Data in this exercise =

▼

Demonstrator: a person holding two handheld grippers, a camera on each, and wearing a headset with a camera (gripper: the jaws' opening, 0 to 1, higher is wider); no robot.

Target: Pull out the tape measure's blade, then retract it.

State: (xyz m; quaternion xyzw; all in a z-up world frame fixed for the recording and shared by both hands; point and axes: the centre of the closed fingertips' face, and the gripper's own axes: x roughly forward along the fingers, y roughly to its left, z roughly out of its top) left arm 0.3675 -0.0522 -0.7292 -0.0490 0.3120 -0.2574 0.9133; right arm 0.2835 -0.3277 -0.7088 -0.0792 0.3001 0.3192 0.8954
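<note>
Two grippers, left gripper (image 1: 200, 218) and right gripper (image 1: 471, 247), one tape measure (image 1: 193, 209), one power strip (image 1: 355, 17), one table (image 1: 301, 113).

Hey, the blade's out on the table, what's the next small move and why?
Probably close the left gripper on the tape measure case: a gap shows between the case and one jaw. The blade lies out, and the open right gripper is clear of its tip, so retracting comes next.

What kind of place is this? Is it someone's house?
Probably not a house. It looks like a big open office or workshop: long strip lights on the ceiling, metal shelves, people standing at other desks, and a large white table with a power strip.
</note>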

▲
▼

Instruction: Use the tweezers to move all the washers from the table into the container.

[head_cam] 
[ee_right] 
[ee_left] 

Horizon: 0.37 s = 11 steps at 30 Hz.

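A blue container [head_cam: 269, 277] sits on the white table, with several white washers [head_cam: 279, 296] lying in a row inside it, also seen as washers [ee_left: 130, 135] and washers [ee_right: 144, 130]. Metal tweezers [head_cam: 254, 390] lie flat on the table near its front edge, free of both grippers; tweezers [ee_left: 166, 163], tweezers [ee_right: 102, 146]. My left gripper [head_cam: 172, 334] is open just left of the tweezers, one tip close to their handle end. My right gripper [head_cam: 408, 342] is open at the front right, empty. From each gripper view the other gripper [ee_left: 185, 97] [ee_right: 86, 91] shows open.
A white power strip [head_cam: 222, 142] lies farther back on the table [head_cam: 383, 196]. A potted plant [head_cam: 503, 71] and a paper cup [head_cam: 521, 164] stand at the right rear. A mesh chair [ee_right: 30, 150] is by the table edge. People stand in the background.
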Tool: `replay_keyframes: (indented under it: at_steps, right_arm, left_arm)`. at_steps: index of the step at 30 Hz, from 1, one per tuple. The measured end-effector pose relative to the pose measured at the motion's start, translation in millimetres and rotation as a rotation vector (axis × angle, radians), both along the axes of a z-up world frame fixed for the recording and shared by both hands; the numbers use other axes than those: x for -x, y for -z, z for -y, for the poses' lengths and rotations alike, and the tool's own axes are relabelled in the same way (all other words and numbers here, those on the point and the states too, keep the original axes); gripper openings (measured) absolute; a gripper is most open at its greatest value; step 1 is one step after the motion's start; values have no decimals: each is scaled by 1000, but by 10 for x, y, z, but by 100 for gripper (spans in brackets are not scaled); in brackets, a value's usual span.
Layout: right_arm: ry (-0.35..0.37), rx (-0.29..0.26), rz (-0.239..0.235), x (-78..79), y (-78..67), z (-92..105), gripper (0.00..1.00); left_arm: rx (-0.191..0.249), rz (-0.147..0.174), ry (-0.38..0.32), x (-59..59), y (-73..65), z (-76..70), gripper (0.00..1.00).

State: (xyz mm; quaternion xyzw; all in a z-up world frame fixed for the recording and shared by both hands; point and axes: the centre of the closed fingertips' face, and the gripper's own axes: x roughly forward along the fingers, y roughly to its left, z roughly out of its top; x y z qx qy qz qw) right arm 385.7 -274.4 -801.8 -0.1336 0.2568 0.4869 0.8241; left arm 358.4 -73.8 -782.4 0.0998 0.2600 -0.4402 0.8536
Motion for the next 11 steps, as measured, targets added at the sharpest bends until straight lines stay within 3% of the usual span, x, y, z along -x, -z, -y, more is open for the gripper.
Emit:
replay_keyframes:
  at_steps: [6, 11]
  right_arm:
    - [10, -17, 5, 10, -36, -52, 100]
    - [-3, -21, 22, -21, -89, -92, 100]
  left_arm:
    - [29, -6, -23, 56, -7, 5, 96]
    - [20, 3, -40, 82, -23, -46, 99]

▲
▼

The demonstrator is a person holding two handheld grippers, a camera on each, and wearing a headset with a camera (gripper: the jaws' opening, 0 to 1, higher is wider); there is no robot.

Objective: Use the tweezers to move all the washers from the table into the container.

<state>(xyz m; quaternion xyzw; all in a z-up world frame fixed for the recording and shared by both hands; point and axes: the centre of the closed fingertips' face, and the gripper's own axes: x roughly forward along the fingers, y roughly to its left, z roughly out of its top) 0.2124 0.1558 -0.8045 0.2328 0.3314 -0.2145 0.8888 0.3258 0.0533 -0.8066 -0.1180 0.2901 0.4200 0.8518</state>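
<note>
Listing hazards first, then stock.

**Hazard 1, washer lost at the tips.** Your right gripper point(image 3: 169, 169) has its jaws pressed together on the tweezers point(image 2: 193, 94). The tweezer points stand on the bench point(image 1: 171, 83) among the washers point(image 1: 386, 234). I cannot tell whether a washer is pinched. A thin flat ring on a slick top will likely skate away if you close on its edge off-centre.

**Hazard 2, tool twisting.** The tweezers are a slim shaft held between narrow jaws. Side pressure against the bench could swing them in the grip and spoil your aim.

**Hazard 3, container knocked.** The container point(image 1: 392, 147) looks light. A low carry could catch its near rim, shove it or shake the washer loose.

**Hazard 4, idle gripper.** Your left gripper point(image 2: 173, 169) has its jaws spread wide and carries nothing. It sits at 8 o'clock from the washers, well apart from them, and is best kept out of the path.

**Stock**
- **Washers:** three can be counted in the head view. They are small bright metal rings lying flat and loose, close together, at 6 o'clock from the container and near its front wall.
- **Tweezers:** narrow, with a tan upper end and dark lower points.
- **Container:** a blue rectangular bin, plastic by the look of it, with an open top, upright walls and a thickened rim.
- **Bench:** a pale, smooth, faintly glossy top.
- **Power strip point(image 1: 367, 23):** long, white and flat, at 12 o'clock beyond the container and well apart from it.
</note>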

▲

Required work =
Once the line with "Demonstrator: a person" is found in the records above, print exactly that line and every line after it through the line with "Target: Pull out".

Task output =
Demonstrator: a person holding two handheld grippers, a camera on each, and wearing a headset with a camera (gripper: the jaws' opening, 0 to 1, higher is wider); no robot.

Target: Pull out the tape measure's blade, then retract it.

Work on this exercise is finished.